Johann Hartmann von Rosenbach (September 15, 1609 – April 19, 1675) was the Prince-Bishop of Würzburg from 1673 to 1675.

Johann Hartmann von Rosenbach was born in Stammheim, Florstadt on 15 September 1609 to Johann Dietrich von Rosenbach (major of Amoneburg and Friedburg) and his wife Susanna Regina von Knoringen, as the eldest of four children; his brother Heinrich became canon in Wurzburg and his brother Philipp headed the Fulda Monastery.
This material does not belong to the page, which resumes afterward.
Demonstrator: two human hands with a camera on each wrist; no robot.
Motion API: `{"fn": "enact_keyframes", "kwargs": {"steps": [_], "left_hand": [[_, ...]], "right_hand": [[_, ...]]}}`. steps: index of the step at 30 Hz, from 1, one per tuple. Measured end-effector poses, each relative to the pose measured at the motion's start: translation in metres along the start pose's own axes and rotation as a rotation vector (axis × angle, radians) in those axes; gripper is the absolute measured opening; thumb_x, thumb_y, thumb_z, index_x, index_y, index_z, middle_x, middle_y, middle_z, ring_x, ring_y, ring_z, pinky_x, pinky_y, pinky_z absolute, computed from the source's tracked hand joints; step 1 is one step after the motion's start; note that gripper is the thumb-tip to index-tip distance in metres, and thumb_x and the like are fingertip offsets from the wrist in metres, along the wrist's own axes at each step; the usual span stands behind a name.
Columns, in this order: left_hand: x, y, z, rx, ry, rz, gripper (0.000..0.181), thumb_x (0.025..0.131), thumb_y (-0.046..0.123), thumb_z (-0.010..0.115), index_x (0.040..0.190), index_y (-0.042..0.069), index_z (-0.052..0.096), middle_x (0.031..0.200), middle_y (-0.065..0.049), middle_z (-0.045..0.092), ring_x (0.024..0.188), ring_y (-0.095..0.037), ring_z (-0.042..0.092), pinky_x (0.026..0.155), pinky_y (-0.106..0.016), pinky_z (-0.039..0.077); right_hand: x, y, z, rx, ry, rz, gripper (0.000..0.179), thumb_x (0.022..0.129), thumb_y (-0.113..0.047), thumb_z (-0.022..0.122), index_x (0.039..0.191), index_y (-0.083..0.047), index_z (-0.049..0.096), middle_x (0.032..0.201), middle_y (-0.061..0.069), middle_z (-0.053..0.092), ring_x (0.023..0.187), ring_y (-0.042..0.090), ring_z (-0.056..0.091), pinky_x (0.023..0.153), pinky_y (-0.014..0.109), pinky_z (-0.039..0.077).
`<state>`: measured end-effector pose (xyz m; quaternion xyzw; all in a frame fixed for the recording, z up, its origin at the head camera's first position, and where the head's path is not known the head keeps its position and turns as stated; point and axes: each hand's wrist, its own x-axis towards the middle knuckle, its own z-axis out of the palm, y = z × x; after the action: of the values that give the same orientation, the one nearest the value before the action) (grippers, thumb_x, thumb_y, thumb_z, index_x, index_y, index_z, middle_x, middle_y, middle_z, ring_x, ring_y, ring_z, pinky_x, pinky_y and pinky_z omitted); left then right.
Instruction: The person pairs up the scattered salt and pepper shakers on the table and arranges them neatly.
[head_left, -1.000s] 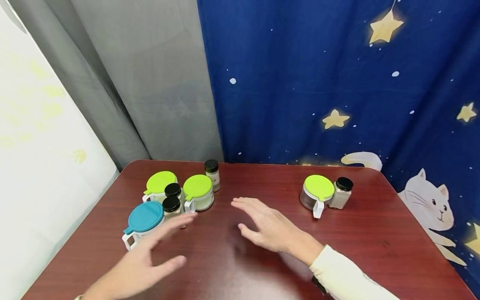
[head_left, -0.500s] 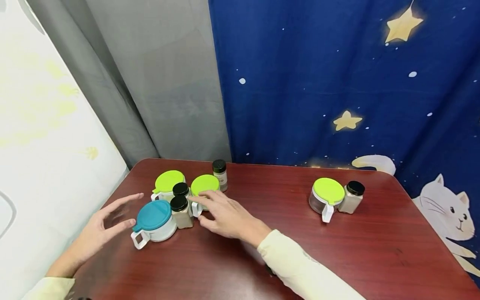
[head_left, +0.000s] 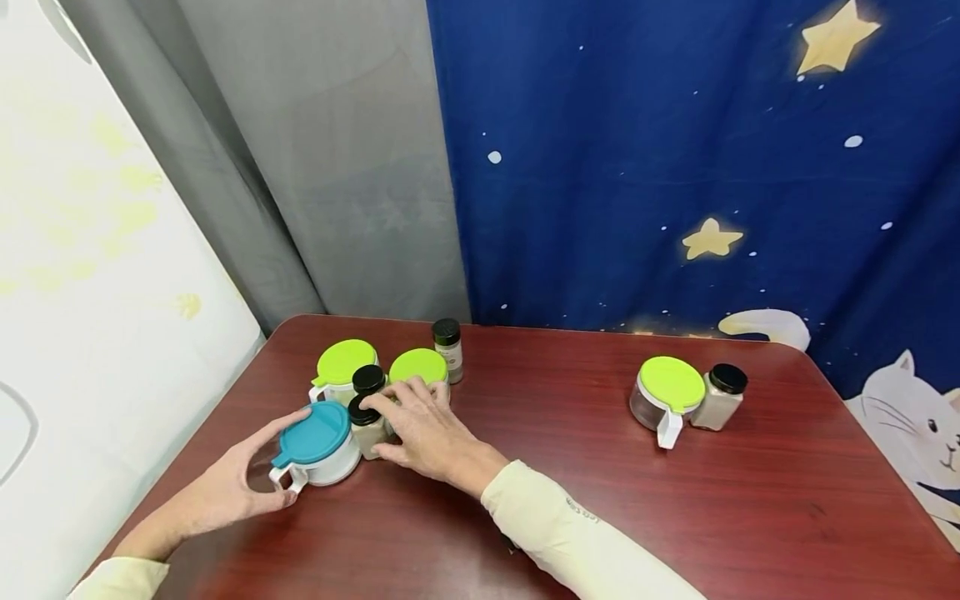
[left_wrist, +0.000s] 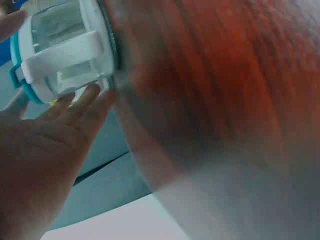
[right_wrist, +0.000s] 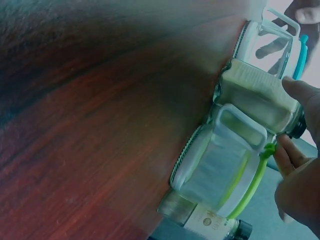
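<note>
Cream sleeves (head_left: 577,533): coming in from the bottom edge.
Surface (head_left: 525,517): reddish-brown wood grain, glossy, carrying all the jars.
Left grip (head_left: 228,483): spread wide around the teal-lidded jar, touching its far side, thumb by the handle.
Teal-lidded jar (head_left: 333,469): upright at the near left, white handle turned toward the left grip.
Right grip (head_left: 427,433): fingers bent over the black cap of the square jar, thumb at its side — cannot tell whether pinching or only touching.
Square jar (head_left: 367,437): upright, just beside the teal-lidded jar.
Second black-capped jar (head_left: 368,379): directly behind the square jar, between two green-lidded jars (head_left: 345,362).
Right-hand pair: a green-lidded handled jar (head_left: 671,383) next to a black-capped jar (head_left: 716,408), well apart from the cluster.
Slim shaker (head_left: 450,357): at the cluster's back — black cap, pale label.
Curtains: grey (head_left: 352,167) and starry blue (head_left: 600,150).
</note>
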<state>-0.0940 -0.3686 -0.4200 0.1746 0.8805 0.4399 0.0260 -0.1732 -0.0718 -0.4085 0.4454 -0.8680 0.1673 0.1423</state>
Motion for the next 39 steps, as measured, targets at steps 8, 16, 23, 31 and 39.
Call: {"fn": "enact_keyframes", "kwargs": {"steps": [8, 16, 23, 31, 39], "left_hand": [[-0.002, 0.011, 0.000, 0.124, 0.027, 0.018, 0.099, 0.072, 0.018, 0.095, 0.152, 0.021, 0.036, 0.140, -0.008, 0.044, 0.122, -0.027, 0.054, 0.091, -0.027, 0.050], [0.012, 0.005, 0.001, 0.055, -0.020, 0.094, 0.125, 0.068, 0.020, 0.098, 0.162, 0.021, 0.016, 0.154, -0.011, 0.032, 0.126, -0.001, 0.047, 0.095, -0.022, 0.046], [0.012, 0.005, 0.005, -0.018, -0.051, -0.006, 0.122, 0.069, 0.017, 0.097, 0.161, 0.010, 0.018, 0.147, -0.019, 0.042, 0.121, 0.000, 0.050, 0.090, -0.026, 0.050], [-0.001, 0.008, 0.011, -0.027, 0.003, -0.065, 0.118, 0.064, 0.017, 0.099, 0.158, 0.010, 0.028, 0.141, -0.017, 0.048, 0.116, -0.005, 0.058, 0.088, -0.023, 0.052], [-0.018, 0.021, 0.020, -0.031, 0.036, -0.033, 0.115, 0.063, 0.014, 0.099, 0.157, 0.016, 0.032, 0.138, -0.016, 0.049, 0.113, -0.007, 0.061, 0.086, -0.025, 0.054]], "right_hand": [[-0.008, 0.003, 0.001, -0.060, 0.074, -0.025, 0.054, 0.087, -0.048, 0.079, 0.127, -0.020, 0.056, 0.114, -0.005, 0.052, 0.107, 0.015, 0.043, 0.089, 0.043, 0.031], [-0.011, 0.006, -0.003, 0.059, 0.016, -0.069, 0.053, 0.092, -0.036, 0.077, 0.136, -0.018, 0.055, 0.125, -0.001, 0.056, 0.112, 0.013, 0.050, 0.096, 0.026, 0.042], [-0.009, -0.001, 0.001, 0.180, -0.059, -0.064, 0.052, 0.096, -0.028, 0.074, 0.137, -0.016, 0.046, 0.119, 0.002, 0.060, 0.106, 0.010, 0.059, 0.089, 0.021, 0.050], [-0.011, -0.008, 0.000, 0.357, -0.062, -0.034, 0.061, 0.093, -0.024, 0.078, 0.144, -0.015, 0.047, 0.130, -0.001, 0.058, 0.114, 0.002, 0.052, 0.098, 0.015, 0.039], [-0.034, -0.024, -0.006, 0.485, -0.003, 0.030, 0.063, 0.089, -0.025, 0.082, 0.144, -0.015, 0.053, 0.130, -0.006, 0.059, 0.109, -0.001, 0.053, 0.092, 0.012, 0.041]]}}
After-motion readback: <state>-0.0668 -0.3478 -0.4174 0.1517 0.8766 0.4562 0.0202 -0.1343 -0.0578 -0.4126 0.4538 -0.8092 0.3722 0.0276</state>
Johann received minor orders in 1627 and became a judge in 1652.

The cathedral chapter of Würzburg Cathedral elected him Prince-Bishop of Würzburg on 13 March 1673, with Pope Clement X confirming his appointment on 10 September 1674. He was consecrated as a bishop by Stephan Weinberger, auxiliary bishop of Würzburg on 6 January 1675.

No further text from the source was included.